Endometriosis and Surgery

Endometriosis is a condition that affects a woman’s reproductive system which can cause pain and infertility. Although there is currently no known cure for Endo, there are treatments which can ease the symptoms commonly associated with Endometriosis.

Research shows 80% of surgeries have resulted in pain relief in women with severe Endometriosis who have not responded to hormonal treatment. Surgery may be considered if the sufferer has severe pelvic pain, if medication isn’t relieving the symptoms, if they’re having trouble getting pregnant or if there is a growth in the pelvic area that needs to be removed.

Surgery for Endometriosis aims to remove as much visible Endo as possible and to repair any damage caused by the condition. Surgery can be complex and difficult, therefore surgeons need specialised skills and expertise to perform these operations, and experienced specialist surgeons are required for severe Endometriosis.
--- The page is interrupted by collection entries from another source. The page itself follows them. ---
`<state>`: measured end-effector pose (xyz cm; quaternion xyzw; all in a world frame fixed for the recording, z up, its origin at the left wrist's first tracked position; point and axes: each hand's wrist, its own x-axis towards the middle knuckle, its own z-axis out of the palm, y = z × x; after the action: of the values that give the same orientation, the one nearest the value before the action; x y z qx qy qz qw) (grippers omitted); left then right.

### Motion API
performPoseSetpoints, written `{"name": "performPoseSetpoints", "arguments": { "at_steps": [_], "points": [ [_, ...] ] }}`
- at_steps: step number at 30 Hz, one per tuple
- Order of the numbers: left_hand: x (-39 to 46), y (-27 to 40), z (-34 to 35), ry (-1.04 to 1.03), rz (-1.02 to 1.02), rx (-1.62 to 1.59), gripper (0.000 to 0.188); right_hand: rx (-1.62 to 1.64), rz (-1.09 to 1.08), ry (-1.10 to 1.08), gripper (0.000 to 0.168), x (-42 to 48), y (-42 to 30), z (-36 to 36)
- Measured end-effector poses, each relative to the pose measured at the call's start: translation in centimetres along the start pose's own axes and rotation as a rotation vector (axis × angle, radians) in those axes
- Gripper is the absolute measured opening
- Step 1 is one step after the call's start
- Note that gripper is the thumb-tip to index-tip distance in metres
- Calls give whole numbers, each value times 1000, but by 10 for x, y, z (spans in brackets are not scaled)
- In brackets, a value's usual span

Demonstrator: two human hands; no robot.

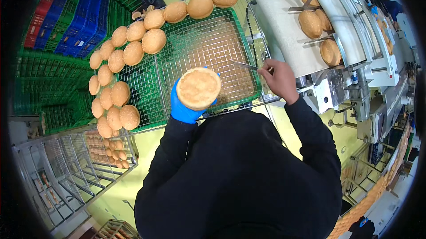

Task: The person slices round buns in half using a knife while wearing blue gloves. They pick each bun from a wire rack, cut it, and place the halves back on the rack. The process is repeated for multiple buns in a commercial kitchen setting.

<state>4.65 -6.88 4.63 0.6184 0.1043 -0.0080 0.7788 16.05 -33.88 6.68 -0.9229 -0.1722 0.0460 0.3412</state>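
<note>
My left hand (186, 107), in a blue glove, holds a round bun (199, 87) with its flat, pale side turned up. Bare, my right hand (279, 78) grips a thin knife (244, 65), whose blade points left above the wire rack (173, 69). Blade and bun are apart. Seeded buns (153, 41) line the rack's far and left sides, seeds up. Beneath the wires a green crate (244, 39) shows brown crumbs on its bottom.
To the right, a conveyor belt (279, 29) carries several buns (310, 24) between metal guides. Stacked green crates (60, 82) and blue crates (83, 22) stand at the left. A metal rack trolley (76, 169) with buns is at lower left. Another person's dark sleeve (393, 7) shows far right.
</note>
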Motion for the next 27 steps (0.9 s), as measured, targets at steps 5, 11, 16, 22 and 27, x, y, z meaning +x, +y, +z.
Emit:
{"name": "performPoseSetpoints", "arguments": {
  "at_steps": [5,11,16,22,27],
  "points": [
    [0,-11,-5,-69,-9,-14,57,293,-114,-102,14,-24,-26,14],
    [-3,-19,-9,-66,-15,131,49,371,-326,-17,18,-34,-37,14],
    [2,-22,-11,-44,-279,-709,44,251,-255,-98,16,-21,-35,2],
    [-2,-19,-17,-183,-379,-759,49,279,-266,0,20,-7,-32,2],
    [-3,-12,-11,-126,-254,-450,44,222,-196,-41,18,-6,-43,2]
  ]
}}
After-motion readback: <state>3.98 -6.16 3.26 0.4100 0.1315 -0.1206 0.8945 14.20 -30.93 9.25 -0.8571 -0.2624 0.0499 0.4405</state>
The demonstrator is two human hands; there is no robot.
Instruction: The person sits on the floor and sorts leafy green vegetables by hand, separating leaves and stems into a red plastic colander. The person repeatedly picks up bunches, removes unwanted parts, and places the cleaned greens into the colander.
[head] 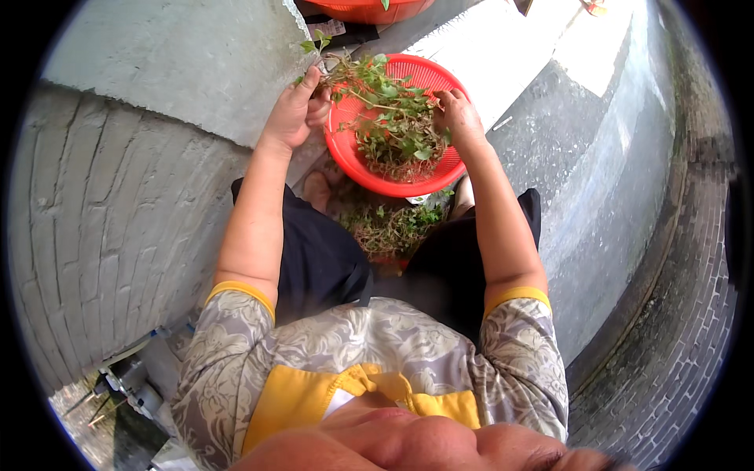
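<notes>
A red plastic colander [344,154] stands between my knees with a tangle of leafy green plants [406,138] in it, thin stems and brown roots showing. My left hand [299,109] is at its left rim, thumb and curled fingers closed on a few stems [339,66] that reach over the rim into the heap. At the right side of the heap, my right hand [461,118] has its fingers bent around the edge of the greens; its thumb is partly hidden among them. Below the colander, more leafy plants with roots [394,229] lie between my feet.
A rough concrete slab [194,59] juts in on the left above a brick wall [118,224]. Another red basin [377,12] stands beyond the colander, near a dark package [341,30] with a label. Concrete floor [583,159] stretches right to a brick wall [677,329].
</notes>
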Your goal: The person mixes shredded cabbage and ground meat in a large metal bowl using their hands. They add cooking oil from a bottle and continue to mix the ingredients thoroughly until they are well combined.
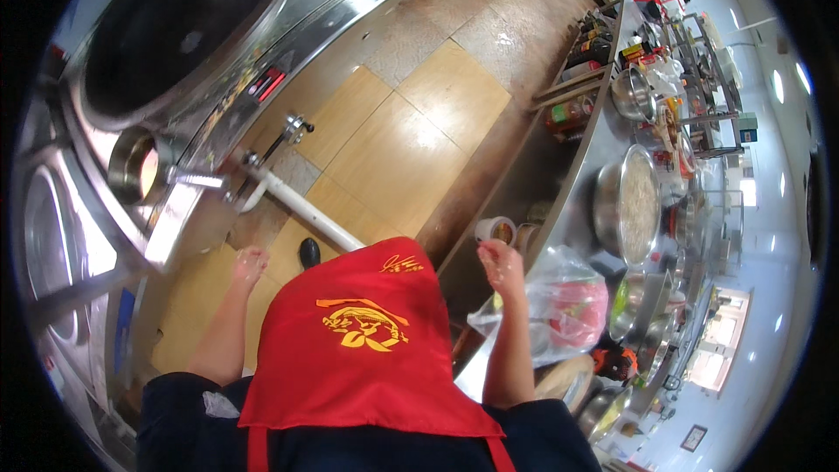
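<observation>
My left hand (250, 267) hangs over the floor near the steel stove, its fingers loosely apart and nothing in it. On the other side, my right hand (503, 267) is raised beside the steel counter (571, 226), with its fingers bent together. No object shows in it, but the inside of the fingers is hidden. Both hands look wet. White tubs (495, 229) stand on the shelf just beyond my right hand. A clear plastic bag (547, 298) with something pink inside lies to the right of my right forearm. Between my arms hangs a red apron (341, 393) with a yellow print.
A large dark wok (190, 33) is set in the stove (354, 10) at upper left, with a steel pot (128, 167) beside it. A white pipe (314, 213) crosses low ahead. A large steel basin (608, 206) with pale contents, bowls (632, 95) and bottles (570, 111) line the right side.
</observation>
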Demonstrator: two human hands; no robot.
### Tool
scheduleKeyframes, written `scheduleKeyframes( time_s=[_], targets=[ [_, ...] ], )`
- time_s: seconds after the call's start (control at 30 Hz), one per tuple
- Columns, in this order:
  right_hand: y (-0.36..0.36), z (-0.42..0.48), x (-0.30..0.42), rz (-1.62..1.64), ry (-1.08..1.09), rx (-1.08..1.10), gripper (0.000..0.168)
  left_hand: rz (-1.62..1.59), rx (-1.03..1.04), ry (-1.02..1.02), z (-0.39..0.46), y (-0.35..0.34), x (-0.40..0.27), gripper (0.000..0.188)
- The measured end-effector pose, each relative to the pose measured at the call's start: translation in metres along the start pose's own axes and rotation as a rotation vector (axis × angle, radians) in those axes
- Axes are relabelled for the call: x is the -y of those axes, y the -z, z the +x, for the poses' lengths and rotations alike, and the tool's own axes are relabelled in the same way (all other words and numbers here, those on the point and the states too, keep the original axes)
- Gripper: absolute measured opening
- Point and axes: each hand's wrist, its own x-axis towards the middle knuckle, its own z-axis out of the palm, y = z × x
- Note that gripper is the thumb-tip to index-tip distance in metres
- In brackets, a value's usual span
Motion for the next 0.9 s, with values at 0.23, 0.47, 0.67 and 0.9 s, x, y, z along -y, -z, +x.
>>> scheduleKeyframes(
  time_s=[0.23,0.47,0.67,0.9],
  targets=[
    [0.053,0.132,-0.096,0.03,-0.206,-0.21,0.022,0.464,0.072,-0.005,0.206,-0.04,-0.14,0.039],
    [0.09,0.333,-0.186,0.023,-0.405,-0.109,0.038,0.529,0.352,0.636,0.284,-0.049,-0.288,0.066],
    [0.15,0.501,-0.244,-0.055,-0.258,-0.202,0.062,-0.148,0.292,0.789,0.416,-0.133,-0.332,0.041],
    [0.233,0.687,-0.286,0.627,-0.584,-0.266,0.077,-0.333,0.394,0.393,0.62,-0.241,-0.566,0.034]
  ],
)
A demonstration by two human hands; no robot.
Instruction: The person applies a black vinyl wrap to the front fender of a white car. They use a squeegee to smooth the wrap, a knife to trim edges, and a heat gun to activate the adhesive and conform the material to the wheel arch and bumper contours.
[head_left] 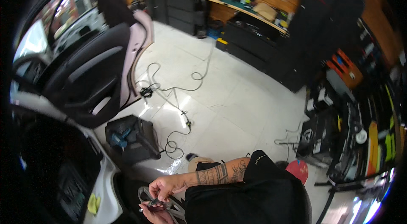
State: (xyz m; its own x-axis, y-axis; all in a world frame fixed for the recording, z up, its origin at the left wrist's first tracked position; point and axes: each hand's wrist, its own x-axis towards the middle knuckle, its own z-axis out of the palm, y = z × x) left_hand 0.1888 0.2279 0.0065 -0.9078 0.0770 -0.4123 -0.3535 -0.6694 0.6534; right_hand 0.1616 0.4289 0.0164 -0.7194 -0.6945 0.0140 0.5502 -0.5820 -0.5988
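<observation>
My right hand (165, 187) is closed, its thumb and fingers pinching a small slim dark-and-silver tool (154, 202), whose exact kind I cannot make out. Just below it, my left hand (156, 214) has its fingers curled under the same tool and touching it; the palm is partly cut off by the lower edge. Behind both hands shows a silver wheel (143, 192) of the car. To their left, a yellow-green cloth or pad (93, 203) lies on the white door sill (109, 194).
An open car door (91, 71) stands at the left. A black bag (137, 143) with a blue tool (121, 138) on it sits on the floor near the sill. Cables (174, 90) trail over the pale floor. Far off is a workbench (229, 3); a red round seat (297, 171) is at right.
</observation>
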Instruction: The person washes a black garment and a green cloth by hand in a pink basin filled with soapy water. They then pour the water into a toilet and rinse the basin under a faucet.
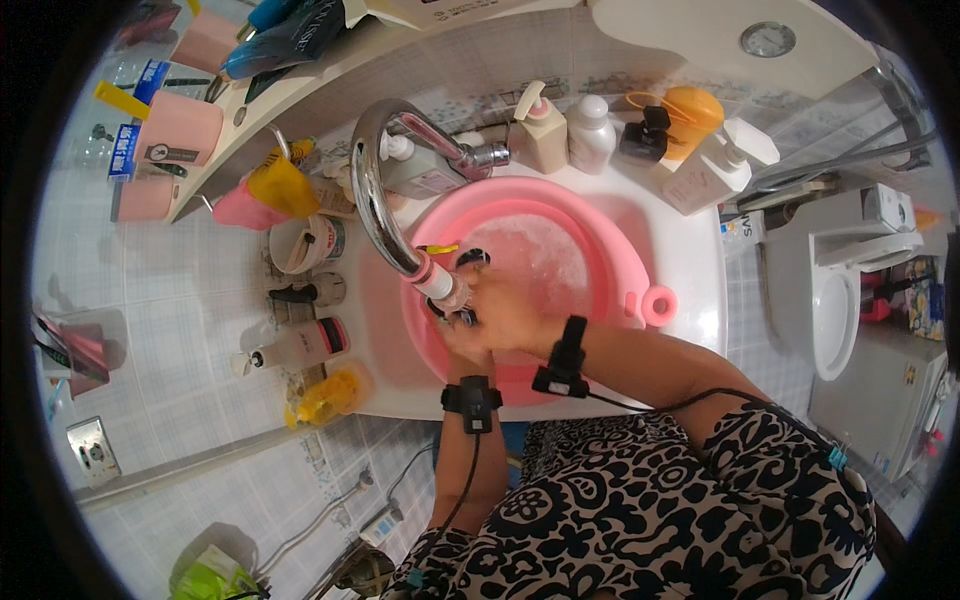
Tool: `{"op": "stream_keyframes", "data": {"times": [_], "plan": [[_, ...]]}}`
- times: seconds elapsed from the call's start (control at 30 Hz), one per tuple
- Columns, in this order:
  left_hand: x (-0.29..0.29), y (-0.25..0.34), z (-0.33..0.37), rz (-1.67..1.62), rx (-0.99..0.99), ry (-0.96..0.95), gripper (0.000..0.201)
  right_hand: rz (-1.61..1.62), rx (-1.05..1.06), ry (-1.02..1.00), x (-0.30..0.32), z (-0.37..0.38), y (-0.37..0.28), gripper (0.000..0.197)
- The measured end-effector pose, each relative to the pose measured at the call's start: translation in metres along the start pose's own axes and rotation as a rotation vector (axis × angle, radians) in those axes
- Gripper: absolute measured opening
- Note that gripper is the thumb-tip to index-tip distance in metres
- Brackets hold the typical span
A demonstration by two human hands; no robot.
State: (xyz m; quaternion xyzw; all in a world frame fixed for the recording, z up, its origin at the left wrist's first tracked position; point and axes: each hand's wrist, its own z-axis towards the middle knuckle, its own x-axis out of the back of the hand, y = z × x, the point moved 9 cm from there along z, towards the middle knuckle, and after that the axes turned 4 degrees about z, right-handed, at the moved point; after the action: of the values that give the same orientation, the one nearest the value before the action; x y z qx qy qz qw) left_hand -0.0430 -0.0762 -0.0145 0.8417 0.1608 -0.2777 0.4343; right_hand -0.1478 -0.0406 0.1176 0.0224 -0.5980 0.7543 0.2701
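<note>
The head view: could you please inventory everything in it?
basin: one, pink, in sink
sink: one, white, centre
faucet: one, chrome, over basin
small item: at least one, dark, at hands
pump bottles: at least four, mostly pale, around sink
container: one, orange, back right
cups: at least two, pink, upper left
toilet: one, white, right
other toiletries: several, mixed, on ledges
wristbands: two, black, both wrists
left hand: one, bare, below faucet
right hand: one, bare, beside left

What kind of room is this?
Most likely a home bathroom: a white toilet stands at the right, a chrome faucet arches over a white washbasin with a pink tub in it, and toiletry bottles line its back edge.
</note>
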Motion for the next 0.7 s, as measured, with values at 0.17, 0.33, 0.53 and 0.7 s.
{"op": "stream_keyframes", "data": {"times": [0.17,0.33,0.53,0.7], "plan": [[0.021,-0.026,-0.011,-0.058,0.252,-0.001,0.043,0.014,0.257,-0.113,-0.006,-0.015,-0.027,0.030],[-0.029,-0.045,-0.019,-0.144,0.334,0.007,0.040,-0.097,-0.071,-0.136,-0.005,0.016,0.019,0.024],[-0.079,-0.028,-0.014,-0.156,0.309,-0.128,0.037,0.464,-0.430,0.124,0.036,0.050,0.094,0.060],[-0.074,-0.024,-0.013,-0.203,0.323,0.034,0.038,0.614,-0.506,0.218,0.063,0.083,0.111,0.104]]}}
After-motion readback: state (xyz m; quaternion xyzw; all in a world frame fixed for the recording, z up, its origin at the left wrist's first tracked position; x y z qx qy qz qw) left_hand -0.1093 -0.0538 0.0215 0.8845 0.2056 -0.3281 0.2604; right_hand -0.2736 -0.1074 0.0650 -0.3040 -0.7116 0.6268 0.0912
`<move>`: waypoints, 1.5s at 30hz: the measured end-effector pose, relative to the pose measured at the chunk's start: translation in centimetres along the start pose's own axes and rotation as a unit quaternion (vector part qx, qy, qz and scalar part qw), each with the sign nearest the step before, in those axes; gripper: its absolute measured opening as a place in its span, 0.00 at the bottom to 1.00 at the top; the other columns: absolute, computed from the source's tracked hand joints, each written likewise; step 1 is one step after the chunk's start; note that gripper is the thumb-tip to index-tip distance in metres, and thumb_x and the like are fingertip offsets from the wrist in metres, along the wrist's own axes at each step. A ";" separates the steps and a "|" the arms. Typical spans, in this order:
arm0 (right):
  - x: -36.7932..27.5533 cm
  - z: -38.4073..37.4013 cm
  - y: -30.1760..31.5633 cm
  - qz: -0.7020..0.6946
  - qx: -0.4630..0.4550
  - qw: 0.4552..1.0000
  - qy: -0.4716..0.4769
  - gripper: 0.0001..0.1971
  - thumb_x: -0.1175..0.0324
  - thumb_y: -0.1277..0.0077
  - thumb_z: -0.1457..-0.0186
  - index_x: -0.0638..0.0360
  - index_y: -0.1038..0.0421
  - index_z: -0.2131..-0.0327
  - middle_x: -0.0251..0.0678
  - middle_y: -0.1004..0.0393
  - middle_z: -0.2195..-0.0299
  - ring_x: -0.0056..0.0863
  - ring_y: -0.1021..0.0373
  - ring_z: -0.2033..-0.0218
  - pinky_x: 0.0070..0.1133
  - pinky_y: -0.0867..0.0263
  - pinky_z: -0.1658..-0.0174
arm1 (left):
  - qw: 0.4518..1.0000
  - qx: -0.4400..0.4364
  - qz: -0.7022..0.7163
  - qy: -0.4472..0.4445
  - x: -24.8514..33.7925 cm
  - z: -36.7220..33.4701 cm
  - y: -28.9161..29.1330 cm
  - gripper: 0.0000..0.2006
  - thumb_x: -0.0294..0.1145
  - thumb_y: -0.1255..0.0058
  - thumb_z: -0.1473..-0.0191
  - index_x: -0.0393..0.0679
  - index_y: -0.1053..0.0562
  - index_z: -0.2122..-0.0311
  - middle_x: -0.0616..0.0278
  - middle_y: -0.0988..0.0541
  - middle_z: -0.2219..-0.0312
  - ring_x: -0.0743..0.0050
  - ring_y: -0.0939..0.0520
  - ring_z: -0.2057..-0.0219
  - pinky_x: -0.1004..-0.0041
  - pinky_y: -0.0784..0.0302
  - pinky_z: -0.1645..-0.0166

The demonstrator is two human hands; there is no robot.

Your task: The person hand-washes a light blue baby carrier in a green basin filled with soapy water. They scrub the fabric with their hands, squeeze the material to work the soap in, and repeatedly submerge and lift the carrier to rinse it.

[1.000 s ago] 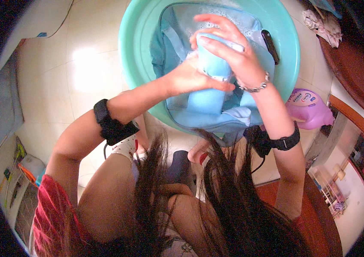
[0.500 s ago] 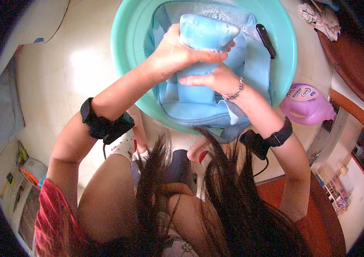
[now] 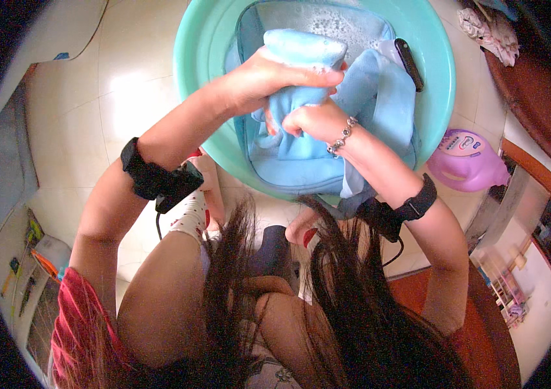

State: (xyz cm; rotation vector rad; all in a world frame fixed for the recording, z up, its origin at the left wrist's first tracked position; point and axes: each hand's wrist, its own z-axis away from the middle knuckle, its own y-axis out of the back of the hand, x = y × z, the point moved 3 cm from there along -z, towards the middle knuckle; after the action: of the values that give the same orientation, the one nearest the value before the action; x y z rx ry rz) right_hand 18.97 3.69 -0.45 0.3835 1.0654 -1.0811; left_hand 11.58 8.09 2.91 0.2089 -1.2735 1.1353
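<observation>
Both hands dropped lower; left hand (image 3: pixel 269 78), right hand (image 3: pixel 308 120) fingers clench one blue cloth (image 3: pixel 301 55).

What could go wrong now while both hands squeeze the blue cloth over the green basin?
1. The light blue wet cloth, bunched between left hand and right hand, may drip soapy water past the round turquoise plastic basin onto the tiled floor.
2. Long dark hair hangs near the basin's rim and may get wet.
</observation>
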 end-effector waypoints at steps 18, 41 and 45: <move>-3.7 8.2 12.3 0.581 0.441 0.679 0.089 0.22 0.54 0.48 0.61 0.63 0.35 0.67 0.42 0.32 0.71 0.34 0.35 0.69 0.24 0.39 0.63 | 0.923 -0.273 -0.273 0.001 3.7 -0.6 2.8 0.46 0.48 0.40 0.72 0.43 0.50 0.47 0.61 0.42 0.52 0.71 0.41 0.51 0.73 0.47 0.48; -0.1 4.1 15.4 0.301 0.261 0.917 0.026 0.26 0.54 0.49 0.59 0.67 0.39 0.64 0.45 0.32 0.69 0.31 0.35 0.64 0.21 0.43 0.58 | 0.574 0.025 -0.805 -0.146 3.1 -1.2 3.1 0.23 0.22 0.68 0.58 0.53 0.39 0.53 0.53 0.32 0.60 0.56 0.27 0.64 0.68 0.29 0.62; -1.4 3.5 13.4 0.468 0.327 0.815 0.104 0.43 0.63 0.42 0.68 0.65 0.57 0.50 0.50 0.47 0.53 0.37 0.46 0.52 0.24 0.49 0.50 | 0.522 0.014 -0.847 -0.100 2.4 -1.6 4.5 0.20 0.25 0.68 0.54 0.51 0.40 0.53 0.50 0.36 0.56 0.54 0.30 0.60 0.68 0.31 0.60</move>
State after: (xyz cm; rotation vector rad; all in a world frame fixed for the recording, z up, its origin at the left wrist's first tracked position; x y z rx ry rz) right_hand 32.13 8.13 -0.53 1.4432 0.5003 -0.4549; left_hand 8.92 12.68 2.29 1.2941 -0.6065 -0.6505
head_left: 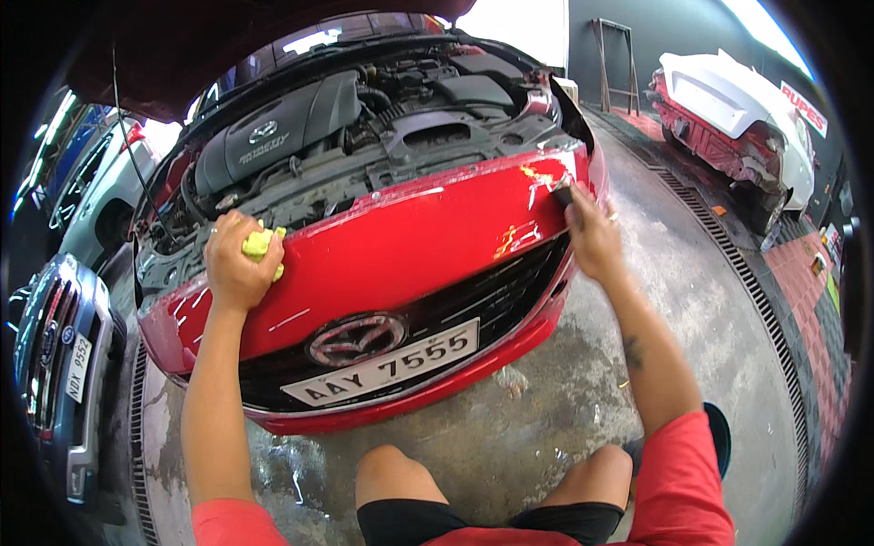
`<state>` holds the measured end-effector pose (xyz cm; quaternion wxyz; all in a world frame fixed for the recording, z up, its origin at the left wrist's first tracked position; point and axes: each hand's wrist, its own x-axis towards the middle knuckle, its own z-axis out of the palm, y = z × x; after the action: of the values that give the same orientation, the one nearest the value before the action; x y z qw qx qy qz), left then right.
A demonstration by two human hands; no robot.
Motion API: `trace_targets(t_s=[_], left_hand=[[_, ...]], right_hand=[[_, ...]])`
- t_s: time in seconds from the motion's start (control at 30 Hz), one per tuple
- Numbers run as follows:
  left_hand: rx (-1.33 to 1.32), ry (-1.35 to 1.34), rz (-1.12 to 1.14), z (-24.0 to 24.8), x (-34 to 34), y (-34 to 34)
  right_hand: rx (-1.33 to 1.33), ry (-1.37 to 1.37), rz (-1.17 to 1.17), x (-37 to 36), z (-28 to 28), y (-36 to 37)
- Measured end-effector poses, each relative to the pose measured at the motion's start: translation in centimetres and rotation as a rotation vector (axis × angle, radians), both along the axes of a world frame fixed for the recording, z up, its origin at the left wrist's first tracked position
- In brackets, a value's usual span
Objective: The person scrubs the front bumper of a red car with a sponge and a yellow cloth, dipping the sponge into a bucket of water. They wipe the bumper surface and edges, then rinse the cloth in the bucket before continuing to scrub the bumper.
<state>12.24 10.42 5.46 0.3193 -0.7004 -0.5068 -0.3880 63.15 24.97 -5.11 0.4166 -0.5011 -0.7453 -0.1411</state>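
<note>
A red car front bumper (414, 241) spans the middle of the head view, glossy with streaks of reflected light. My left hand (235, 264) is closed round a crumpled yellow-green cloth (262, 244) at the bumper's upper left edge. At the upper right corner, my right hand (594, 235) grips a small dark block (563, 194) against the red paint; its exact kind is hard to make out. Bright reflections lie on the paint beside it. Lower down sit the black grille (455, 305), a chrome emblem (358, 340) and a white licence plate (382, 364).
The raised hood hangs over the open engine bay, with its black engine cover (273, 132). A dark vehicle (64, 364) stands at left. A partly stripped white car (728, 118) is at far right. A drain grate (728, 241) crosses the concrete floor (546, 409).
</note>
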Motion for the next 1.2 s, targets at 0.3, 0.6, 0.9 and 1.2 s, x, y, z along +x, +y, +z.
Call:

Procedures for treating symptoms of Endometriosis includes the following:

Laparoscopy

This procedure is also known as keyhole surgery and is considered the gold standard for diagnosing Endometriosis. A thin telescope is inserted into the pelvic cavity for the surgeon to see the organs in the pelvis and any endo which may be present. This type of surgery is relatively safe, and complications which do arise are minor and can be resolved quite quickly.

Laparotomy

This procedure requires the surgeon to make a larger cut in the lower abdomen. Laparotomies are rarely used nowadays and are only performed if Endometriosis is severe and extensive, or if a laparoscopic surgery is not an option due to previous abdominal surgery.

Hysterectomy

This procedure requires the removal of the uterus. This may be performed if long-term recurrent Endo is also associated with chronic pain that has not responded to other treatments or multiple surgeries. An Oophorectomy is the removal of one or both ovaries and is usually done at the same time as a hysterectomy.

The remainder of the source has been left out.